On auditioning for the role of Rudy Huxtable on The Cosby Show: “They were in such a hurry to get to New York and start filming that they came out and picked the kids one by one right in front of all of us. Malcolm-Jamal Warner, Tempest Bledsoe . . . The rest of us all went home crying.”

On his relationship with his Family Matters co-stars: “Things were definitely strained in the early going. There’s no sense in hiding that. There was a division between myself and the rest of the cast, but over nine years and 215 episodes, obviously relationships get better.”

On the shelf life of his career as Steve Urkel: “If I were Bart Simpson and I were animated, I’d still be on the air right now. Trust me. But the fact is that I was maturing. I knew physically I had made certain sacrifices to keep that property alive that just couldn’t be made anymore. I wasn’t changing my hair; I was staying out of the gym. To be honest, I was retarding my own growth as a man in order to maintain the authenticity to what I thought that character should be.”

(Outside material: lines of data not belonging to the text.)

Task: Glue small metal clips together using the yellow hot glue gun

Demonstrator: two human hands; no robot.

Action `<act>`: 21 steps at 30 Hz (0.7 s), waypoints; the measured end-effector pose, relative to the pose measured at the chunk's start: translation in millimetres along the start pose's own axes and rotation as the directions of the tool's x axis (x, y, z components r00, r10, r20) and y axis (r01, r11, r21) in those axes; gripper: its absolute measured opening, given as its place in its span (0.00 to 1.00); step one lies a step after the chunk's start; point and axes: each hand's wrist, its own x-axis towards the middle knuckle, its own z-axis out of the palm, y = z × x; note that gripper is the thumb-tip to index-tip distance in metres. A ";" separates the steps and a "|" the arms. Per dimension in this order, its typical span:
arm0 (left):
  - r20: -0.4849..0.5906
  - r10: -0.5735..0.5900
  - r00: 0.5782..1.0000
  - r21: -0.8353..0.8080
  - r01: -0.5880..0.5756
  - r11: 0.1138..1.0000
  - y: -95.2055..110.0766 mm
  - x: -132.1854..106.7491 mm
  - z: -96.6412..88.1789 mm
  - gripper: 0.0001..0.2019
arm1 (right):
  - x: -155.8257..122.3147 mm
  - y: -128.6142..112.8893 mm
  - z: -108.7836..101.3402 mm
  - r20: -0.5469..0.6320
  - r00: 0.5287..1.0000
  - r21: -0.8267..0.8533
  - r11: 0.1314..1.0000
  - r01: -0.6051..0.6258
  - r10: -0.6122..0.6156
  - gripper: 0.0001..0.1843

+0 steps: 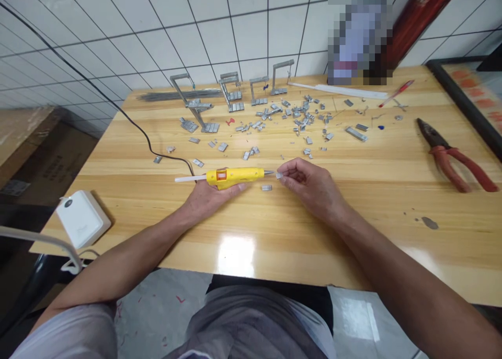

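My left hand is wrapped round a yellow hot glue gun, held level with its nozzle to the right. A white glue stick pokes out of its back end. Close to the nozzle tip, my right hand pinches a small grey metal piece between thumb and fingertips. Whether nozzle and piece touch, I cannot tell. On the table just below the nozzle lies another small grey piece.
Small grey pieces lie scattered behind my hands, before several bracket-shaped grey stands. Red-handled pliers and a red pen are at right. A white box-shaped device sits at left. A black cord runs to the glue gun.
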 end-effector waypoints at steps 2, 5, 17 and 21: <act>-0.011 0.003 1.000 0.004 -0.003 1.000 0.0 0.3 0.8 0.29 | 0.2 2.5 -2.6 0.025 1.000 -0.147 0.989 0.018 -0.014 0.06; -0.007 0.019 1.000 0.003 -0.019 1.000 -0.6 0.6 1.6 0.28 | 0.4 5.1 -6.9 0.075 0.997 -0.390 0.919 0.061 -0.034 0.06; -0.043 -0.039 0.998 0.006 0.039 0.999 -6.2 0.5 1.8 0.28 | 1.0 6.0 -16.9 0.160 0.987 -0.502 0.859 0.101 -0.022 0.06; -0.045 -0.020 0.999 0.024 0.021 0.999 -3.7 0.4 2.6 0.27 | 1.1 7.7 -15.5 0.168 0.986 -0.509 0.854 0.105 -0.021 0.05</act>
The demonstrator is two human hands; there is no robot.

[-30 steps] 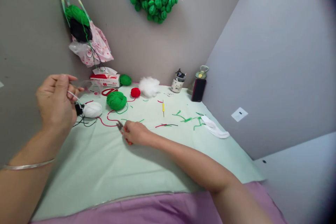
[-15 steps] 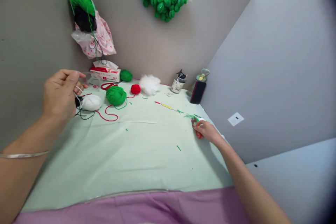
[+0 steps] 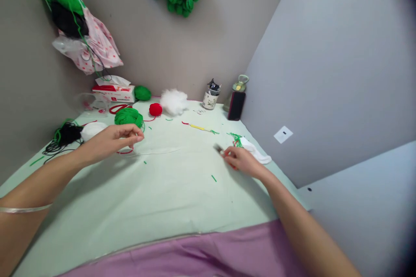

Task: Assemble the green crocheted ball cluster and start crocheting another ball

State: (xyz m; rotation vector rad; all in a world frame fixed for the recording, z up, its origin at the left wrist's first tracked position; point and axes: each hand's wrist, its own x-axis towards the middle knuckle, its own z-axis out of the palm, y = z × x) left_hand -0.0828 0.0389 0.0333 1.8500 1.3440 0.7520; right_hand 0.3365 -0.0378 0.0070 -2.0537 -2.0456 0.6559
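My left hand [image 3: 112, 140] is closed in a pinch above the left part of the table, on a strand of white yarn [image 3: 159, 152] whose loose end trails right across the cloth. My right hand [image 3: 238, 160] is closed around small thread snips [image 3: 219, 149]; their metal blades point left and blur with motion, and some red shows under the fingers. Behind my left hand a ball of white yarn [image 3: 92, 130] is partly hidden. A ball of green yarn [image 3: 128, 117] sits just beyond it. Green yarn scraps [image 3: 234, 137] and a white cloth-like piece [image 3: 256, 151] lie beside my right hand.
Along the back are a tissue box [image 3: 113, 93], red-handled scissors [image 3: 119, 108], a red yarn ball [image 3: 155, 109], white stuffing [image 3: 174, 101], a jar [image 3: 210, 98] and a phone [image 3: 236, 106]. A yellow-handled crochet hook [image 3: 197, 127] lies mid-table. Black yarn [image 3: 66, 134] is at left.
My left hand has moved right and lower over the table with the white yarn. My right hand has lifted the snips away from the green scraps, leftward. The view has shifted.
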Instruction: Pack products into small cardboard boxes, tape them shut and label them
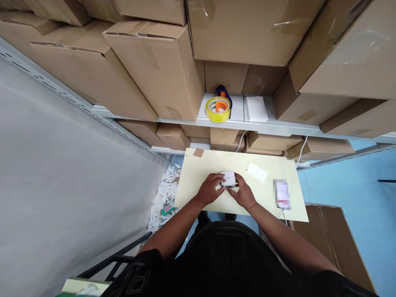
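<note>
One white box (229, 177) — left fingers (217, 177) one side, right fingers (240, 180) opposite

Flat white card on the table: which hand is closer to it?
Right. The right hand is just below and left of the card; the left hand is farther left, beyond the small white box.

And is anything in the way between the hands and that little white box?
Nothing visible: the left hand and right hand hold the white box between them. A flat white piece lies apart, rightward, on the table.
</note>
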`<state>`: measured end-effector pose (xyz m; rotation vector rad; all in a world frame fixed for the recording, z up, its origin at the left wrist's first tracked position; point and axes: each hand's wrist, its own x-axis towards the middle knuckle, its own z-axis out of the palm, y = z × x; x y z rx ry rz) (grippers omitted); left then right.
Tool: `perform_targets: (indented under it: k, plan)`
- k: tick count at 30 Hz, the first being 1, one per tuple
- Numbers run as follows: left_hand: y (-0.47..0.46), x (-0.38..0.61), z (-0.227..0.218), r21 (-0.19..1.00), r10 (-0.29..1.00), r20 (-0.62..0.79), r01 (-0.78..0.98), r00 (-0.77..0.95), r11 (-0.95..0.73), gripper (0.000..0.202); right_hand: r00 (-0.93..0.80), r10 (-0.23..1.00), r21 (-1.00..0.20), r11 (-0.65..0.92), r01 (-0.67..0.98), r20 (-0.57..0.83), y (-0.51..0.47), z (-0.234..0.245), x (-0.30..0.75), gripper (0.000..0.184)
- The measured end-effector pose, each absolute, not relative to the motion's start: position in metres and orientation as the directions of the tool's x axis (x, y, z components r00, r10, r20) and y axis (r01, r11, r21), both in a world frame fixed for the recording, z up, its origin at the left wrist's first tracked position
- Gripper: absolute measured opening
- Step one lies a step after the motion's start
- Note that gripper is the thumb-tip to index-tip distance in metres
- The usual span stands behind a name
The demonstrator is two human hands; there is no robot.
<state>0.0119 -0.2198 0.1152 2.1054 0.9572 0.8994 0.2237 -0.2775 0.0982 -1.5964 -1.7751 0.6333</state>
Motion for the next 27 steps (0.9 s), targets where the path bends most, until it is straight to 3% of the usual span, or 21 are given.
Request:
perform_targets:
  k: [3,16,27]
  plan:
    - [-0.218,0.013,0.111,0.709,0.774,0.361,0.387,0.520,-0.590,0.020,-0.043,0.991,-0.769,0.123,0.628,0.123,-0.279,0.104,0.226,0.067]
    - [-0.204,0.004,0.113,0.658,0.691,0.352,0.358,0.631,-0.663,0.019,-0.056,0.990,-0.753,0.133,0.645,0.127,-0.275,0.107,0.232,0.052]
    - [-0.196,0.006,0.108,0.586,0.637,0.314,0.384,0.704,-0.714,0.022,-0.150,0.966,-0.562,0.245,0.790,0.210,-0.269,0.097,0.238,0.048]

On accidentally flashing Steve Urkel’s little Urkel: “I was getting network notes on the bulge of my sack! I wore my pants so freaking tight and it was like, after awhile, we got a problem there.”

On where Judy Winslow (the little sister on Family Matters) disappeared to: “Oh, Lord. Shoot, I didn’t get an explanation. Her momma asked for too much and they sent her upstairs. That was it.”